4. Build Secure Relationships and Relational Safety

Intrusive harm thoughts can isolate you from intimacy and trust. As therapists skilled in nervous system repair and relational healing, we help clients reconnect with a safe attachment, learn to communicate about this hidden fear, and practice vulnerability with trusted others.

5. Create a Hierarchy of Exposure and Ritual Resistance

Actual change happens through doing: gradual exposure to triggers (for example, being near something you’ve avoided) while resisting the mental ritual or compulsion. Over time, the brain’s threat response recalibrates. New research is exploring novel treatments, but standard therapies remain foundational (Anguyo, Drasiku, Akia, & Naisanga, 2025).

Practical Strategies You Can Start Today

     — Interrupt the loop – When an intrusive harm thought arises, pause and label it: “Intrusive thought: fear of harm.” Bring curiosity rather than judgment.
    — Body check-in – Notice your breath rate, muscle tension, and posture. Breathe into your ribs and belly for two minutes.
    — Exposure in micro-steps – If avoidance is part of the pattern (e.g., not wanting to be around children, or avoiding knives, or avoiding driving), work with a
clinician to build a gradual exposure plan.
    — Challenge meaning-making – Ask: “What is the evidence this thought means I will act? What is the evidence that it does not?” This disrupts the fusion of thought and action.
    — Relational sharing – When safe, share with a trusted person (
therapist, coach, partner) that you are experiencing harmful thoughts. This removes secrecy, shame, and isolation.
   — Somatic maintenance – Daily 5-10 minutes of
grounding, body awareness, orientation to safety.
    — Follow through with specialized therapy – Seek an OCD/trauma specialist who can guide ERP, trauma-informed care, and nervous system regulation.

Why Hope Remains

Your thoughts do not define you. Research shows that, despite how terrifying they feel, intrusive harm thoughts in OCD are not an indicator of imminent harm to others or yourself (Cochrane & Heaton, 2017). The neural circuitry can change. The body’s threat response can recalibrate. The relationship to the thoughts can shift from “I’m dangerous” to “I live in a brain that misinterprets threat and I am building what matters: connection, regulation, meaning.”

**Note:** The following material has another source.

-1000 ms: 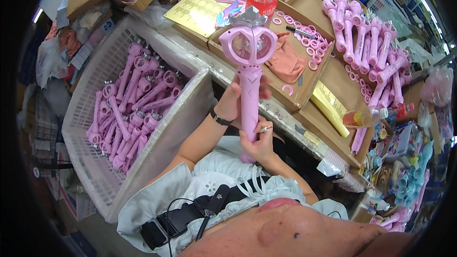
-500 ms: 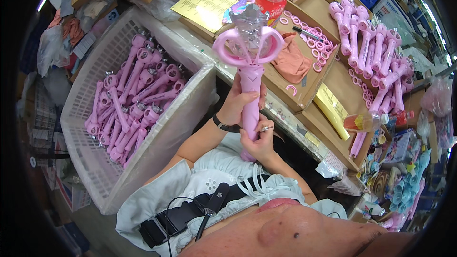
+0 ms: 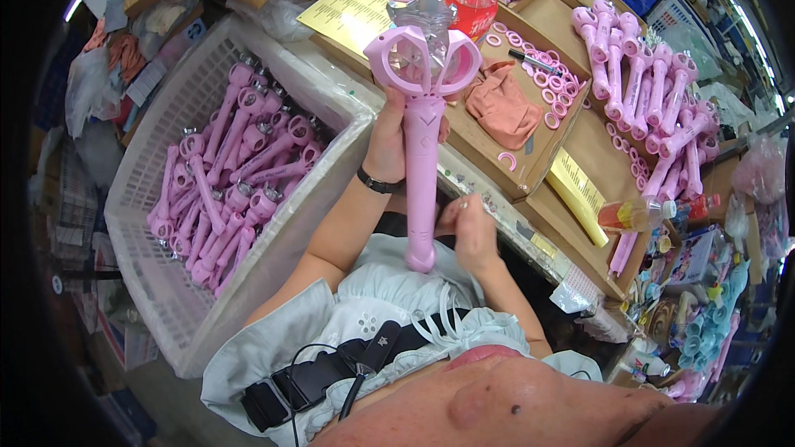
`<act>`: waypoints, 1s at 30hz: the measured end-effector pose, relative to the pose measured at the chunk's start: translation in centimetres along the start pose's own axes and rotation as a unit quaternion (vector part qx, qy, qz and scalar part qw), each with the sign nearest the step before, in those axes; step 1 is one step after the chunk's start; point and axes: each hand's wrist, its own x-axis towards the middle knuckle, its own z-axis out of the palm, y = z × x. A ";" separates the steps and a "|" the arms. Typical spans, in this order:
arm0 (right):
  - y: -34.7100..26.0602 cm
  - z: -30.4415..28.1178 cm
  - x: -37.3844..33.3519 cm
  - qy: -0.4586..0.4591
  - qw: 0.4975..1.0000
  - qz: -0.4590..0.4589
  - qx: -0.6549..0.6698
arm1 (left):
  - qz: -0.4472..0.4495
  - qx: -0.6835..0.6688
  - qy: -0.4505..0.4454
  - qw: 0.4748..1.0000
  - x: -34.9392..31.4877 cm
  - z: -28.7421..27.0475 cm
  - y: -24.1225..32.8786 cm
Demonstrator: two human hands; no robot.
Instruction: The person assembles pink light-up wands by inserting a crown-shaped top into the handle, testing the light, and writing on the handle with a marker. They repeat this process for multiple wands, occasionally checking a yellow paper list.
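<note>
A pink toy wand (image 3: 423, 170) with a looped head and a clear crown-shaped top stands nearly upright before me. My left hand (image 3: 386, 145) is closed round it from behind, just below the head, its fingertips showing on the far side. To the right of the wand's lower shaft is my right hand (image 3: 474, 232), apart from it. The right fingers are curled in, and I cannot make out what they hold, if anything. On my left, a white plastic basket (image 3: 344, 136) is heaped with pink wand handles (image 3: 219, 174) with metallic ends.
Cardboard trays (image 3: 489, 157) on the workbench hold pink rings (image 3: 556, 87), a black pen and an orange cloth (image 3: 503, 108). More pink handles (image 3: 633, 66) are piled at the right. A red-labelled bottle (image 3: 472, 4) stands behind the wand; another bottle (image 3: 629, 213) lies at the right.
My right hand has let go of the wand's shaft and moved off to the right. My left hand has shifted up and slightly left with the wand, whose lower shaft is now uncovered.
</note>
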 end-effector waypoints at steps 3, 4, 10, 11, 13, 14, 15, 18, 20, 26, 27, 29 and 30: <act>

At Embodied Wellness and Recovery, we honor the courage it takes to bring these invisible battles into light. We specialise in trauma, nervous system repair, relationships, sexuality, and intimacy. We know that harm OCD is not just a brain circuit; it is part neurobiology, part wound, part relational story, and we are here to walk that path with you.

Reach out to schedule a complimentary 20-minute consultation with our team of therapists, trauma specialists, somatic practitioners, or relationship experts, and start creating a sense of safety that feels right for you today.


📞 Call us at (310) 651-8458

📱 Text us at (310) 210-7934

📩 Email us at admin@embodiedwellnessandrecovery.com

🔗 Visit us at www.embodiedwellnessandrecovery.com

👉 Check us out on Instagram @embodied_wellness_and_recovery

🌍 Explore our offerings at Linktr.ee: https://linktr.ee/laurendummit


References

1) American Psychiatric Association. (2023). Obsessive-Compulsive Disorder (OCD): When unwanted thoughts or repetitive behaviors take over. Retrieved from https://www.nimh.nih.gov/health/publications/obsessive-compulsive-disorder-when-unwanted-thoughts-or-repetitive-behaviors-take-over National Institute of Mental Health

2) Anguyo, M., Drasiku, H., Akia, M., & Naisanga, M. (2025). Advancements in Obsessive Compulsive Disorder: Novel Approaches for Diagnosis and Treatment. In Mental Health-Innovations in Therapy and Treatment. IntechOpen.

3) Berry, L. M., & Laskey, B. (2012). A review of obsessive intrusive thoughts in the general population. Journal of Obsessive-Compulsive and Related Disorders, 1(2), 125-132.

4) Björgvinsson, T., & Hart, J. O. H. N. (2007). Obsessive-compulsive disorder. Handbook of assessment, conceptualization, and treatment, 1.

5) Brosschot, J. F., Gerin, W., & Thayer, J. F. (2006). The perseverative cognition hypothesis: A review of worry, prolonged stress-related physiological activation, and health. Journal of psychosomatic research, 60(2), 113-124.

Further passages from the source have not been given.